I bought the CDs from Rena Greenberg, and "had the procedure" on Tuesday evening. I wasn't sure it had actually done anything, because I thought I stayed awake during the entire procedure. I have been doing yoga classes, and at the end there's a period of intense relaxation (I don't know the terminology). I assumed hypnosis would feel like that. And in fact, the reinforcement CDs have elicited that feeling. (I am supposed to do the reinforcement CD every day for 30 days and then 2-3 times a week thereafter) Honestly, I was pretty skeptical. But I'd like to share my results: My portion size eyeballing has radically changed. I am seeing smaller portions as being "what I want". After 56 years of being a volume eater, this is freaky! Today I went out for lunch, and left with a doggie bag!

Now, for some people, this isn't a big deal. But I have never been able to gauge what a "normal portion" would be. If there's a pillow-sized bag of chips from Costco, my brain reads this as a "single serving". Seriously.

Now, I've eaten a light lunch, with enough leftovers for dinner, and I feel like I've just waddled away from a full turkey dinner with all the trimmings. I won't be eating in this quantity again for a long, long time, because the discomfort is really bothersome. Is this what happens to naturally-thin people?

I'm looking forward to reading everyone's stories. I have >44 pages to plow thru, and I can't wait to find out about everyone's journeys.
 
What a fantastic result you are having.............here's to the lbs melting away x
 
well i am a newbie so i am unsure if i can offer this but i have a complete gastric band hypnotherapy programme that can be emailed, it has a week by week guide, has mp3 downloads that you do in order that is shown, there are about 7 files that come in 3 emails as they are large mp3 files, so if you do want to try this then let me know and i am happy to email you the complete programme.

you have to very open to something like this so if you go in with any scepticism it is unlikely to work, sometimes just being on your own at home without feeling weird in some place with a stranger trying to hypnotise you, and relaxing and believing is enough so that it can help you.
 
Baldylocks,

Be very careful of sending a program to other people. If it is something a therapist made and sells as part of their business, you will infringe their copyright. It was only in the news yesterday. Up to 10 year imprisonment for Internet copying.

Just a thought.
 
Hello Folks,

The free trial I told you about last week is now full. I've just received newsletter from Carl, stating all available places taken.

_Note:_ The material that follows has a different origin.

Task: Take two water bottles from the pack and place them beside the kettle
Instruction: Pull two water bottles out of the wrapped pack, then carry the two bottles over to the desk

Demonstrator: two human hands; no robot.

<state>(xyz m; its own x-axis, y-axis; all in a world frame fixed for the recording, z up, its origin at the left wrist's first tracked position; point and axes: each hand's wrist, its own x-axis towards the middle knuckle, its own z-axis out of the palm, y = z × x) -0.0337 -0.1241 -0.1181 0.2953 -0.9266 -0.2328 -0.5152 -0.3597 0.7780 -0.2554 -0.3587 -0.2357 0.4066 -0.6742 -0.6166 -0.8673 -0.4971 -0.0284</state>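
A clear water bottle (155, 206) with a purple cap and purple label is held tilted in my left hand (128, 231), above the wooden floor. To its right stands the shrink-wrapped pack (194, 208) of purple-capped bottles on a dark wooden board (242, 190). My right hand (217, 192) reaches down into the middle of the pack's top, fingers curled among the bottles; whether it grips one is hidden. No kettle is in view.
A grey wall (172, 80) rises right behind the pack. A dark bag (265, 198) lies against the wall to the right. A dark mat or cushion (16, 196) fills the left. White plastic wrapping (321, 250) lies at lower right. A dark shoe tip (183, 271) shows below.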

There is now a free virtual gastric band Ebook available on his site. Home - gastric-hypnosis

Lucy..xx
 
That's a shame. I know he mentioned that he does hypnosis via skype. I can see the benefit of that. Especially if people are unable to visit a therapist.

Lucy..x
 
i had my first apointment last mon and am due for my 2nd one tomorrow fingers crossed ive lost some weight but im really enjoying the hypnoband cd i got and believe this is the answer for me
 
Just checking in to see how everyone is doing. I've now lost 22lbs since the start of January. Loving this no diet - diet.